Many larger competitors entering cloud markets face financial disruption due to the revenue recognition changes inherent in cloud and as-a-service markets. The erosion of legacy license and maintenance agreements in favor of bundled, ratable subscription fees forces many software vendors to navigate a business model transformation and incur short term costs associated with building a pipeline of subscription fees.

TBR believes Red Hat’s traditional business model based on subscription fees (which accounted for 88% of the vendor’s revenue in 2Q15), allows Red Hat to avoid the majority of this transition and quickly ramp up subscription-based sales of new products which feed into its existing subscription streams and minimize short-term margin erosion.

With the business model complications largely out of the way, TBR believes Red Hat is able to focus more time and resources on driving innovation and integration of new products as the relentless march of commoditization erodes profitability across IaaS and PaaS layers.

Red Hat earned approximately 85% of 2Q15 subscription revenue through its infrastructure-related offerings, while the remaining 15% came from the vendor’s application, development and emerging technology solutions.

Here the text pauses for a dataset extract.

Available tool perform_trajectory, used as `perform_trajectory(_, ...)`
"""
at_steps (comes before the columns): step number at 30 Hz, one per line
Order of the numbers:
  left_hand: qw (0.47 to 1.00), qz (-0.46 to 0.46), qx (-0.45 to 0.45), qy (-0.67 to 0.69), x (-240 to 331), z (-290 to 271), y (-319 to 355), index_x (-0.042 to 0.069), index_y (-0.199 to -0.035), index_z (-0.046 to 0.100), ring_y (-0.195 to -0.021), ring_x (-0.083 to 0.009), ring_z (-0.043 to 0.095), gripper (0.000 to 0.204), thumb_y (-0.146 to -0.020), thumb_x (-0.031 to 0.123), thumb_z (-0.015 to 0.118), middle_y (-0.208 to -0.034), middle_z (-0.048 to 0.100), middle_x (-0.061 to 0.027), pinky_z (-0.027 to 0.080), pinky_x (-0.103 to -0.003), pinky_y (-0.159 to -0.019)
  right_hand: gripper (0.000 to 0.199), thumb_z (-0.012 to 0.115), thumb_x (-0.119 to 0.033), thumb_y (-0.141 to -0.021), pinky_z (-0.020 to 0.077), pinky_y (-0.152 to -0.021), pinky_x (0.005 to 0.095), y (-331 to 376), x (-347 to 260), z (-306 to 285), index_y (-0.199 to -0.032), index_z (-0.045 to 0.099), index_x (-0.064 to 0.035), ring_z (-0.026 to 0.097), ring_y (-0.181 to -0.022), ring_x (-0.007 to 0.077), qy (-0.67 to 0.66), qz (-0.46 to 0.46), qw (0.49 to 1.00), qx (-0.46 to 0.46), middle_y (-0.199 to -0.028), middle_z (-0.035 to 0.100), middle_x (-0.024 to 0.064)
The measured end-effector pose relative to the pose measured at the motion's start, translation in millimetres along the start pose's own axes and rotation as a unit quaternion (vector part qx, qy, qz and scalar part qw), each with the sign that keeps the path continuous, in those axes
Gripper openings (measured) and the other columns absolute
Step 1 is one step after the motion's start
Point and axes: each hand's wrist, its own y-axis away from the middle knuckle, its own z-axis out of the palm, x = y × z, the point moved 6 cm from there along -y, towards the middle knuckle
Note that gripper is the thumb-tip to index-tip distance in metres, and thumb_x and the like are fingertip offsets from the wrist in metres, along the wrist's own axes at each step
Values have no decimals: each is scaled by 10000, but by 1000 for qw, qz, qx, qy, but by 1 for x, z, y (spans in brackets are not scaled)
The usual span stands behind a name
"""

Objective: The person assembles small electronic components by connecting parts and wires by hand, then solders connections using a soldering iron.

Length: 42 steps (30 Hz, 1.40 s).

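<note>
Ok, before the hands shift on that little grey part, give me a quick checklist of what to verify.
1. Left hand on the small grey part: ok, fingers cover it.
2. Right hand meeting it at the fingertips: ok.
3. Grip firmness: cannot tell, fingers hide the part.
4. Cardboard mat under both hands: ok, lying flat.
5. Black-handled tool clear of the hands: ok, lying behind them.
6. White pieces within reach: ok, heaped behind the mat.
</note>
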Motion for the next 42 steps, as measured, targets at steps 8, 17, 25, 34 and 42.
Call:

As this ratio tips toward emerging technology over the next two years – application and emerging technology revenue grew 34% year-to-year, compared to slower, 11% growth in infrastructure subscriptions – TBR believes Red Hat’s margins face ongoing pressure as costs associated with the creation and integration of new hybrid cloud products rise. Red Hat’s operating margin has hovered at 14% for the past four quarters, as investments in R&D, sales and marketing rise. Despite this dynamic, TBR expects Red Hat’s margin headwinds to be easier to manage when compared to some of its software peers, because the vendor’s foundational business model was built around technology and support provisioning on a subscription basis.